Wenn einer Kritik Modellannahmen zugrunde liegen, kommt auch die Kritik der Modelltheorie, Modellbildung und Simulation zum Tragen.

Die kritisierten Personen und das Kritisierte stehen in einem Kontext, der oft aufgrund von Unzugänglichkeit, Größe, Zeit und Komplexität nicht zur Gänze erfassbar ist. Zum Beispiel können nicht alle Referenzen (der Referenzen) eines wissenschaftlichen Artikels gelesen werden. Manche sind vielleicht gar falsch oder ungenannt. Der persönliche, historische, kulturelle und sonstige Hintergrund einer Autorin oder eines Autors ist schwer rekonstruierbar.

Insofern Kritik eine Form von Kommunikation darstellt oder auf Kommunikation basiert, sind die Probleme der Kommunikation in Betracht zu ziehen. Die Mehrdeutigkeit der verwendeten Begriffe müsste unter Berücksichtigung der Probleme der Semantik abgeklärt werden.

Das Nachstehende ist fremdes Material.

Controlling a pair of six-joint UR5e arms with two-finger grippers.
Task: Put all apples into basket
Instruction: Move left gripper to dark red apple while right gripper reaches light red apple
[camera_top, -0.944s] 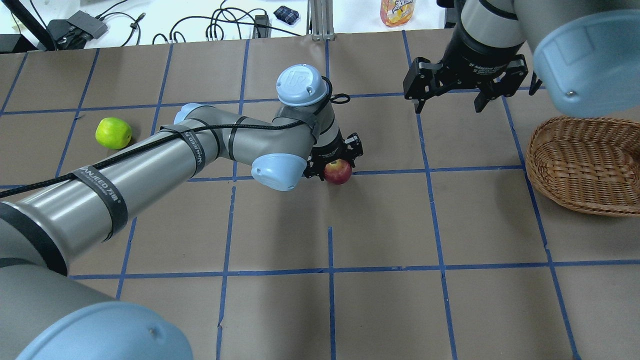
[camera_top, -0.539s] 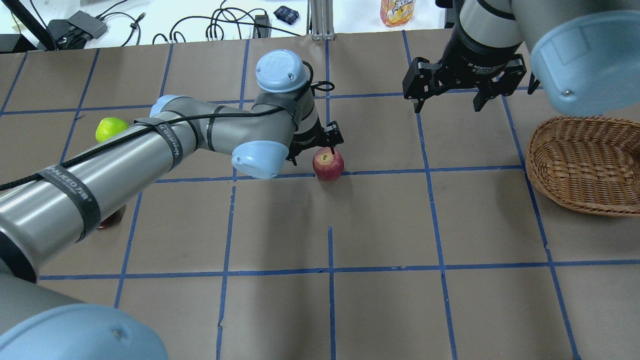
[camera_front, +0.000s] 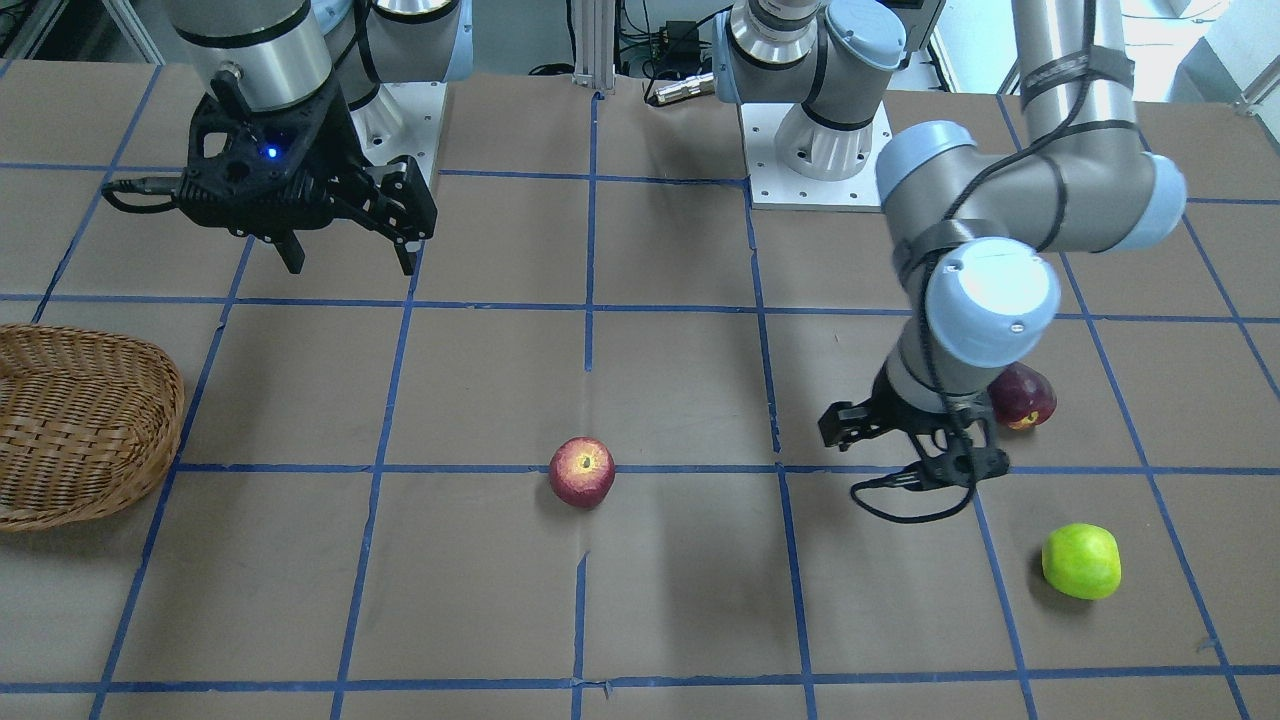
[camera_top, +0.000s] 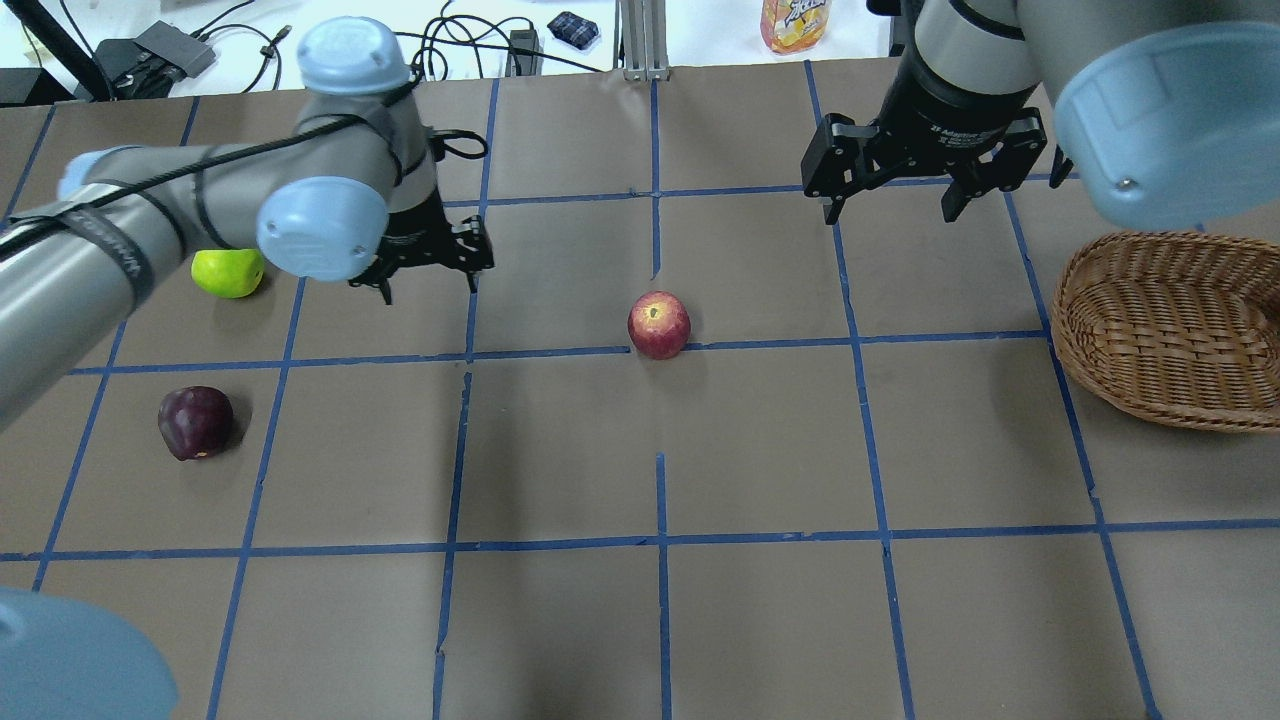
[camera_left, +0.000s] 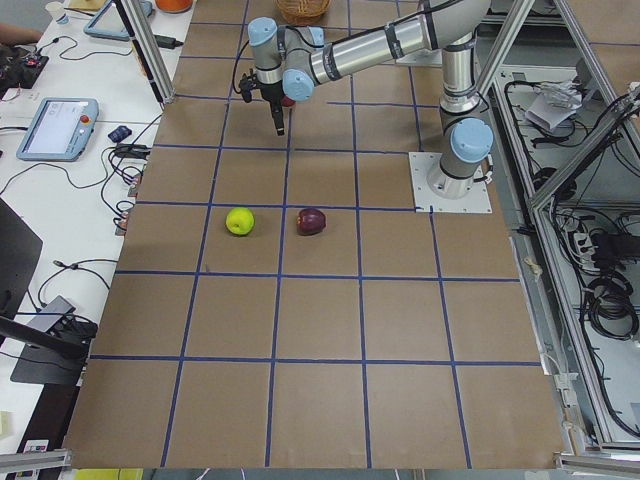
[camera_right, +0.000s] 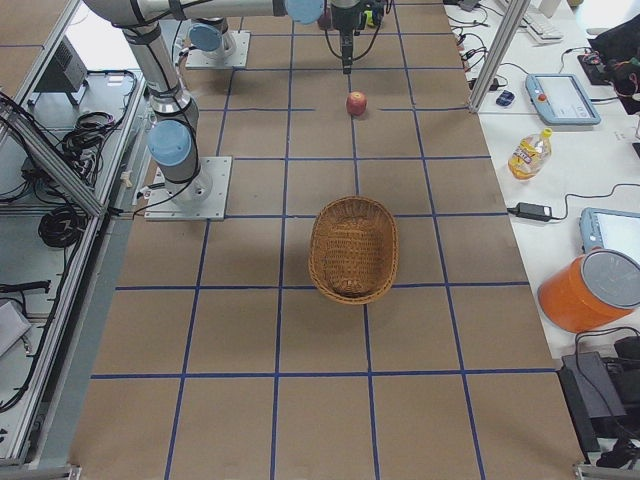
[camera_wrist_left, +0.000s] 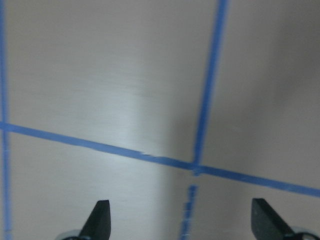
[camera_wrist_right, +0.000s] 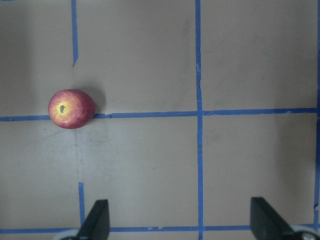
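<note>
At centre of the surface (camera_top: 560, 620), your left tool (camera_top: 428, 288) has released the red apple (camera_top: 659, 325) and swung back near the green apple (camera_top: 228, 272), spread wide and empty | right tool (camera_top: 889, 212) spread, empty, well apart from the red apple | basket (camera_top: 1160, 330) bare: none in yet, right pickup likely next

Overhead: from behind, forward-down. Front-facing: opposite, steep, mirrored. Side cams: table (camera_left: 320, 330) ends, far back. Wrist cams: close, straight down past fingertips (camera_wrist_left: 101, 215). Shared by right wrist, overhead, front: red apple (camera_wrist_right: 71, 109) ahead of right gripper (camera_wrist_right: 180, 212).
</note>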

Kritik ist in vielen Fällen eine Kritik einer Kritik, insofern das Kritisierte eine (scheinbar) kritisierbare Aussage über etwas darstellt. Kritik ist in diesem Sinne ein Begriff zweiter Ordnung. Die Kritik an der Kritik ist auf sich selbst anwendbar. Sie kritisiert sich selbst.

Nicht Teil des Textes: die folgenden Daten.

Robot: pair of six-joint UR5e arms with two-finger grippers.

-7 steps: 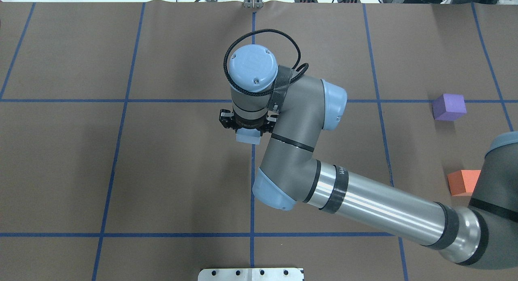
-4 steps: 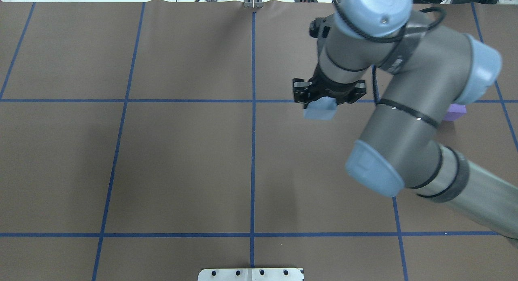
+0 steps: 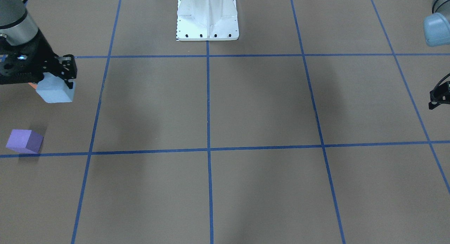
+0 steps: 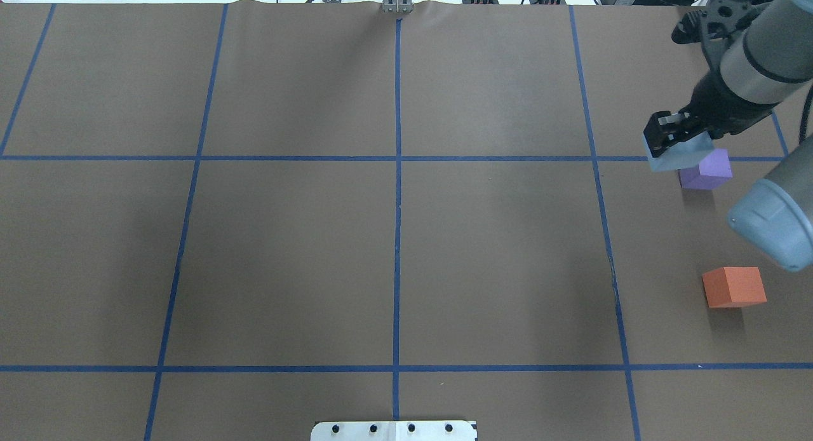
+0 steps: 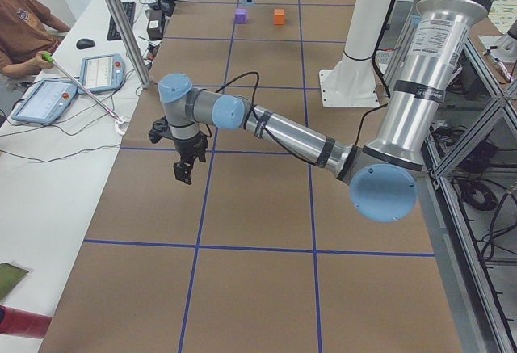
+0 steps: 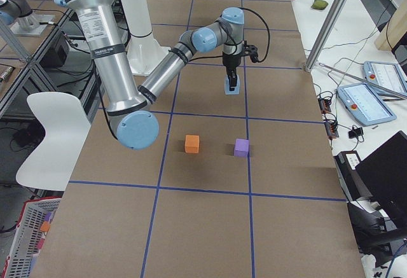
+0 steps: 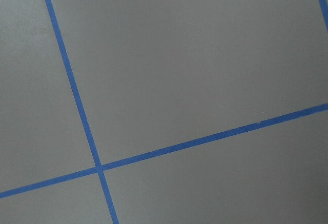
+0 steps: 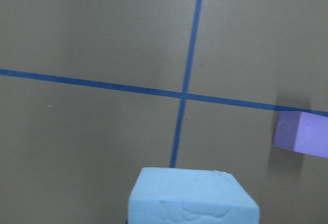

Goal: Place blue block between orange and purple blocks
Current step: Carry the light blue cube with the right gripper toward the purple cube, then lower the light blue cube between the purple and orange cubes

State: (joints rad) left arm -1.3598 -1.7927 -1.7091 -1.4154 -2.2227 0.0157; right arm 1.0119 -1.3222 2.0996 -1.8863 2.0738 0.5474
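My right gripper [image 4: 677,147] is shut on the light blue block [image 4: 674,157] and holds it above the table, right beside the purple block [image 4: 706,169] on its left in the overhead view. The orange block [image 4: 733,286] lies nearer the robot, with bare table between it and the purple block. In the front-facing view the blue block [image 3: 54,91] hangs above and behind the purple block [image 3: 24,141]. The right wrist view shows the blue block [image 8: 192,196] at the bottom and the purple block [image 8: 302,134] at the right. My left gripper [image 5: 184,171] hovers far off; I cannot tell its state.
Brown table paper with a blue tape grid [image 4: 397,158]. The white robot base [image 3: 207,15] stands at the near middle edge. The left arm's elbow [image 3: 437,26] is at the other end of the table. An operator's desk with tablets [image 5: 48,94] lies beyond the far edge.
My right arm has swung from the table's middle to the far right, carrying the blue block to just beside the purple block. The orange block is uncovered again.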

Die Selbstreferenz zeigt sich auch, wenn das Kritisierte eine Antwort (auf eine Frage, auf ein Hinterfragen) darstellt und Kritik als ein Hinterfragen oder darauf basierend gesehen wird. Dann wird ein Hinterfragen hinterfragt. So kann Kritik mittels eines Infiniten Regresses ad absurdum geführt werden.

In jedem Fall meint Kritik eine Unterscheidung. Als solche unterscheidet sie Unterscheidungen. Die Operationen (im Sinne der Systemtheorie) einer Kritik sind auf sie selbst anwendbar (mit den aus der Systemtheorie und Kybernetik bekannten Folgen). Das zeigt sich auch in den auftretenden Paradoxien, wenn sich Kritik als Rückmeldung und Feedback versteht.

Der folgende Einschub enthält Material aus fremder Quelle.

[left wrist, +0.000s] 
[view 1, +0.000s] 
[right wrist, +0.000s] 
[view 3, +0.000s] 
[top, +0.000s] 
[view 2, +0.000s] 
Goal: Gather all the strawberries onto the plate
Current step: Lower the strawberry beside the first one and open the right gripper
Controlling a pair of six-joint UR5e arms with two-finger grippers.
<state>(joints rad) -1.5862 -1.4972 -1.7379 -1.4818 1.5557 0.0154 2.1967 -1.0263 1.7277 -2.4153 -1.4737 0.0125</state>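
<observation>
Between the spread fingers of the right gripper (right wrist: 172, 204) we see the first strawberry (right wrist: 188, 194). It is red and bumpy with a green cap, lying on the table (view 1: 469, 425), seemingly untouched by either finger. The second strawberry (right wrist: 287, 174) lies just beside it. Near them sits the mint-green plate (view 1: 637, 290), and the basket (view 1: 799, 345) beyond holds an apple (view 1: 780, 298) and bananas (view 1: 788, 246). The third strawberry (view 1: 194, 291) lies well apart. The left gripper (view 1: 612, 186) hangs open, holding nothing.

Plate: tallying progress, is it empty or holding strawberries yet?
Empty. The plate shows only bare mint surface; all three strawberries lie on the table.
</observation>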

Kritik kann nur Geschmack meinen.

Wa(h)re(s) Wissen

March 25th, 2006

Am Donnerstag hielt Manfred Füllsack einen wunderbaren Vortrag mit dem Titel “Wa(h)re(s) Wissen”.

Wissen ist ein perspektivischer, selbst-referentieller Begriff, ein Begriff 2. Ordnung. Wissen ist, wie Füllsack schreibt, nur “interimistisch stabilisiert”. Aussagen über Wissen beziehen sich auf sich selbst. Wissen steht in einem Kontext und vor einem Hintergrund.

Ich liebe das, mein Wissen über Wissen. Kürzer ist nur: Ich lüge.

Füllsack lügt nicht. Der Besuch seines Vortrages über die “Ware Wissen”, über “Wissen und seine Wertschätzung” kostete 5 Euro, für 90 Minuten Vortrag und Diskussion.

Folgerichtig wurden auch die freie Zugänglichkeit von Wissen und Kritik am Patentierungswahn angesprochen.

Ich hab mir erlaubt, den Vortrag zu verdoppeln. Wann immer von Wissen, Wahrheit, Erkenntnis, Information, Daten oder Technologie die Rede war, dachte ich auch an Nichtwissen, Unwissen, Unwahrheit und Desinformation. Beispielsweise wurde das Recht auf Wissen und freies Wissen angepriesen.

Wie steht es mit dem Recht auf Nichtwissen? — Wir gestehen uns und unseren Mitmenschen Nichtwissen zu. Gut, gut, das ist eine Lüge, ich weiß :-) Aber tun wir weiter: Niemand erwartet, dass wir alles wissen. Recht auf Nichtwissen fördert Toleranz. Die Justiz sieht das anders: Unwissenheit schützt vor Strafe nicht. Auch Schulen, andere Lehranstalten und Lehrende im allgemeinen benoten die Beurteilten nach und mit dem, was sie wissen und nicht wissen.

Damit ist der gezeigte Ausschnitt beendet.